The map shows the rates of HIV-related deaths per 1,000 people with HIV: 6.5 in Alabama; 2.0 in Alaska; 5.1 in Arizona; 7.3 in Arkansas; 3.6 in California; 3.8 in Colorado; 4.4 in Connecticut; 3.2 in Delaware; 4.4 in the District of Columbia; 5.8 in Florida; 5.6 in Georgia; 4.7 in Idaho; 3.4 in Illinois; 5.9 in Indiana; 5.5 in Iowa; 6.5 in Kansas; 5.6 in Kentucky; 7.7 in Louisiana; 4.4 in Maine; 4.6 in Maryland; 3.1 in Massachusetts; 4.4 in Michigan; 4.0 in Minnesota; 10.3 in Mississippi; 4.9 in Missouri; 4.9 in Montana; 3.6 in Nebraska; 6.0 in Nevada; 4.1 in New Hampshire; 4.4 in New Jersey; 1.9 in New Mexico; 3.0 in New York; 5.8 in North Carolina; 6.0 in North Dakota; 5.1 in Ohio; 6.7 in Oklahoma; 4.6 in Oregon; 9.2 in Puerto Rico; 3.0 in Rhode Island; 8.0 in South Carolina; 6.9 in Tennessee; 6.6 in Texas; 2.9 in Utah; 3.5 in Vermont; 3.8 in Virginia; 3.4 in Washington; 3.7 in West Virginia; and 3.5 in Wisconsin.

*Rates calculated based on less than 12 deaths are considered unstable and should be interpreted with caution.
Note: Age-adjusted rates of HIV-related deaths per 1,000 people with HIV in 2017.
Other US dependent areas are excluded because they do not report the underlying cause of death.
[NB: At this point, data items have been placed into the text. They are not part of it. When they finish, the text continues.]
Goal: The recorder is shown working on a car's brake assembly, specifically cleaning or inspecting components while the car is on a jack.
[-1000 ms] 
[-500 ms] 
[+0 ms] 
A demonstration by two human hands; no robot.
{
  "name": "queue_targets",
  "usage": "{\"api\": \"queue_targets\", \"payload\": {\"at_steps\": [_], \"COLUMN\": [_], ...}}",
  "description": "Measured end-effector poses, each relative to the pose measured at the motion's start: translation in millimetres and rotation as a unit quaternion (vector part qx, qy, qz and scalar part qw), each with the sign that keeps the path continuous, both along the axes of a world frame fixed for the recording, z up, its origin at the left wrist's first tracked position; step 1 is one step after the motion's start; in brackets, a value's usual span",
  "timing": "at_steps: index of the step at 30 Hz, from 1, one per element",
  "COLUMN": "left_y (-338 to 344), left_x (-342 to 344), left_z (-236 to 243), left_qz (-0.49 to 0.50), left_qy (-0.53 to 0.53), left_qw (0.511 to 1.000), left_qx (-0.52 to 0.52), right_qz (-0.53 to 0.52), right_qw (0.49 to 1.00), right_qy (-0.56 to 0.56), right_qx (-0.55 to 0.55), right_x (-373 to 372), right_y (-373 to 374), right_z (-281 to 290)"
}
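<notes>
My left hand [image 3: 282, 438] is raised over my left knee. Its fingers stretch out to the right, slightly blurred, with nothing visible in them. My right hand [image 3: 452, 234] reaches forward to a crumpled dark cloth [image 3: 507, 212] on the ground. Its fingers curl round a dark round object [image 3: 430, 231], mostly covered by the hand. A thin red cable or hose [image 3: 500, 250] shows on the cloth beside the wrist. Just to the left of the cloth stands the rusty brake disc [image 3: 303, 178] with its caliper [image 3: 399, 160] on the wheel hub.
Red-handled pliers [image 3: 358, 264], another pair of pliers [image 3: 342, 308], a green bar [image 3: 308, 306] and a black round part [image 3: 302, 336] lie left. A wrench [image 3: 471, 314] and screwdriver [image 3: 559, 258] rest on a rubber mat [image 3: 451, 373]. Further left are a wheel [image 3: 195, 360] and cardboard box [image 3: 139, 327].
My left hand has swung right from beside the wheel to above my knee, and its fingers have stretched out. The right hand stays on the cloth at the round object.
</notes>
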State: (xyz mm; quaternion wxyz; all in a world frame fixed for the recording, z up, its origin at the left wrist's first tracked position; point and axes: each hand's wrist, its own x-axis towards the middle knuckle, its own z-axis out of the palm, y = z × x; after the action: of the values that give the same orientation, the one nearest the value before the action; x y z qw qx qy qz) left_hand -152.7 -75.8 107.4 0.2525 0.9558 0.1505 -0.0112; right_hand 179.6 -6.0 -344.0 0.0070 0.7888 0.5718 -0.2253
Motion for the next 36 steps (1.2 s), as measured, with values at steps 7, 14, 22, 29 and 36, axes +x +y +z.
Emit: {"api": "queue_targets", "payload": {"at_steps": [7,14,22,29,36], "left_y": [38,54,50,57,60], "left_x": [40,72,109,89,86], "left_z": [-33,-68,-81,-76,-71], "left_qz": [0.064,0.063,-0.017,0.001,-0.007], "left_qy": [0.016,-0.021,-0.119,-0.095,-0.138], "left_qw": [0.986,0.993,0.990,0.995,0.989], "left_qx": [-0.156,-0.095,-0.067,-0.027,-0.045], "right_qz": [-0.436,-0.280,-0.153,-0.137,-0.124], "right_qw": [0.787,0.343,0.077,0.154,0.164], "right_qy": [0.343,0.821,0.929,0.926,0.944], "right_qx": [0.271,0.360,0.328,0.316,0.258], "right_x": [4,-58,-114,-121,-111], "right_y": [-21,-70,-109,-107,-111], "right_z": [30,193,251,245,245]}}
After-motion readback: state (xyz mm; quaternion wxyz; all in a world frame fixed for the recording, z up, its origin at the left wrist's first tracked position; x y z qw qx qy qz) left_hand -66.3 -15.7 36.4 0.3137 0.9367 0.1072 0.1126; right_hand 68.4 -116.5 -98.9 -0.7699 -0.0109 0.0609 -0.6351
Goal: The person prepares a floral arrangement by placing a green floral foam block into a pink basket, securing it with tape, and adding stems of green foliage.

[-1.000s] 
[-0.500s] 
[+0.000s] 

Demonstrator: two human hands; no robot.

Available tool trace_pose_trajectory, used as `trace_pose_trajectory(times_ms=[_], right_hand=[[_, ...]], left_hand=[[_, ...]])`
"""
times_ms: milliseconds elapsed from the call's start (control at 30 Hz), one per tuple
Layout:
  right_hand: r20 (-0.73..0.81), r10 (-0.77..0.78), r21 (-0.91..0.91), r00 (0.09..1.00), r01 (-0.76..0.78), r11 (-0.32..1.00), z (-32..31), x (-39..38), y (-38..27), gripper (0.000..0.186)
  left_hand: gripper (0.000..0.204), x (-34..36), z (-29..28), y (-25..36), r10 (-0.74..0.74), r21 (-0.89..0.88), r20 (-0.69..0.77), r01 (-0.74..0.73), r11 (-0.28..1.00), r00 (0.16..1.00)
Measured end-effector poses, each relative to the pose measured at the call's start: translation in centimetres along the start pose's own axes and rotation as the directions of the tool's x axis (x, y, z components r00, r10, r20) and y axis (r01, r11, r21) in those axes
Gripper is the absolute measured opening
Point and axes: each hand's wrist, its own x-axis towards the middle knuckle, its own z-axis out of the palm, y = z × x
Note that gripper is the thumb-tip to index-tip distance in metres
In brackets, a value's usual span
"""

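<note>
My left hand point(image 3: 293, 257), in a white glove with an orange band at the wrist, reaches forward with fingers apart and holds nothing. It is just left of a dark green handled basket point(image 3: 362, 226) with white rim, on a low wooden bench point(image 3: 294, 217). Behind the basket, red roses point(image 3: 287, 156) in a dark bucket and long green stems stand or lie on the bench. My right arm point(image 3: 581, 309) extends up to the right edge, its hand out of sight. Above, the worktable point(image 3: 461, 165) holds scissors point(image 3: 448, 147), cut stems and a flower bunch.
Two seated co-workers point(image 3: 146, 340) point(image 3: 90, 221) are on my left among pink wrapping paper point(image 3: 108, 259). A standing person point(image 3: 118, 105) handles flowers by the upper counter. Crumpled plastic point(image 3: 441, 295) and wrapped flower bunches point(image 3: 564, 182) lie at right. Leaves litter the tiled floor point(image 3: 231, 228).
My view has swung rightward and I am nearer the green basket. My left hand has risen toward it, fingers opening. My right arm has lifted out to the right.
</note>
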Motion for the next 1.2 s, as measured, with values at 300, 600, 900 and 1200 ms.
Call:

HIV-related deaths include an ICD-10 code of B20-B24, O98.7, or R75 for the underlying cause of death. Non-HIV-related deaths include all other deaths with a known underlying cause. Deaths with an unknown underlying cause are excluded. Rates age-adjusted to use the US 2000 standard population.
§ Regions used in CDC’s National HIV Surveillance System:
Northeast: CT, ME, MA, NH, NJ, NY, PA, RI, VT
Midwest: IL, IN, IA, KS, MI, MN, MO, NE, ND, OH, SD, WI
South: AL, AR, DE, DC, FL, GA, KY, LA, MD, MS, NC, OK, SC, TN, TX, VA, WV
West: AK, AZ, CA, CO, HI, ID, MT, NV, NM, OR, UT, WA, WY
Jurisdictions with no shading are those with less than 85% of deaths in 2017 with a known underlying cause of death.

The Way Forward

Healthcare Providers Can:

  • Test everyone for HIV once in their lifetime. Test people at higher risk at least annually.
  • Discuss available HIV prevention options with patients, including pre-exposure prophylaxis (PrEP) and condoms.
  • Link people with HIV to care as soon as possible after a diagnosis and help them stay in care.

Health Departments Can:

  • Expand HIV testing, including the use of HIV self-tests.
  • Raise awareness about prevention tools, such as PrEP for people at risk for getting the virus from sex or injection drug use.
  • Quickly link people with HIV to care.
  • Find and help relink people who fall out of HIV care.

People with HIV Can:

  • Start HIV care immediately and take medicine as prescribed.
  • Talk to their provider about problems taking their medicine.
  • Learn more about living well with HIV.

Everyone Can:

  • Learn their HIV status: gettested.cdc.gov
  • Support family and friends who have HIV.
  • Discuss HIV prevention options, including PrEP, with their healthcare provider.
  • Help end HIV stigma to empower people with HIV to live long, healthy lives.

Diagnose and Treat

HIV treatment improves health outcomes.
Early diagnosis is the first step in helping people with HIV stay healthy. HHS guidelines recommend beginning treatment immediately after diagnosis to slow the progression of HIV and get the virus under control. Nearly all people in care can have their HIV under control within 6 months of diagnosis. Early diagnosis followed by prompt treatment controls the virus, prevents transmission, and helps people with HIV live long, healthy lives.